8. Before the rival contentions of the parties are examined, it is necessary to refer to the provisions of Sections 11 & 11B of the Act :

'11. Functions of the Board :-- (1) Subject to the provisions of this Act, it shall be the duty of the Board to protect the interests of' investors in securities and to promote the development of and to regulate the securities market by such measures as it thinks fit.

(2) Without prejudice to the generality of the foregoing provisions the measures referred to therein may provide for --

(a) regulating the business in stock exchanges and any other securities markets,

(b) registering and regulating the working of stock brokers, sub-brokers, share transfer agents, bankers to an issue, trustees of trust deeds, registrars to an issue, merchant bankers, underwriters, portfolio managers, investment advisers and such other intermediaries who may be associated with securities markets, in any manner,

(ba) registering and regulating the working of the depositors, participants, custodians of securities, foreign institutional investors, credit-rating agencies and such other intermediaries as the Board may, by notification specify in this behalf,

(c) registering and regulating the working of venture capital funds and collective investment schemes including mutual funds,

(d) promoting and regulating self-regulatory organisations,

(e) prohibiting fraudulent and unfair trade practices relating to securities markets,

(f) promoting investors' education and training of intermediaries of securities markets,

(g) prohibiting insider training in securities,

(h) regulating substantial acquisition of shares and take over of companies,

(i) calling for information from, undertaking inspection, conducting inquiries and audits of the stock exchanges, mutual funds, other persons associated with the securities market, intermediaries and self regulatory organisations in the securities market.

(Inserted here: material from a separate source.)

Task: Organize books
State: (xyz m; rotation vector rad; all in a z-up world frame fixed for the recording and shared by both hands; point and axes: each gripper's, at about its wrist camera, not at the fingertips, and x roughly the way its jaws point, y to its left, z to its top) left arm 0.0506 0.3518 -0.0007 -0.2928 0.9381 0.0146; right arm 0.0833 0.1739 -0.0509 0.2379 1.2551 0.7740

(j) performing such functions and exercising such powers under the provisions of Securities Contracts (Regulation) Act, 1956, as may be delegated to it by the Central Government.

(k) levying fees or other charges for carrying out the purpose of this Section, (1) conducting research for the above purposes,

(la) calling from or furnishing to any such agencies as may be specified by the Board, such information as may be considered necessary by it for the efficient discharge of its functions;

(m) performing such other functions as may be prescribed.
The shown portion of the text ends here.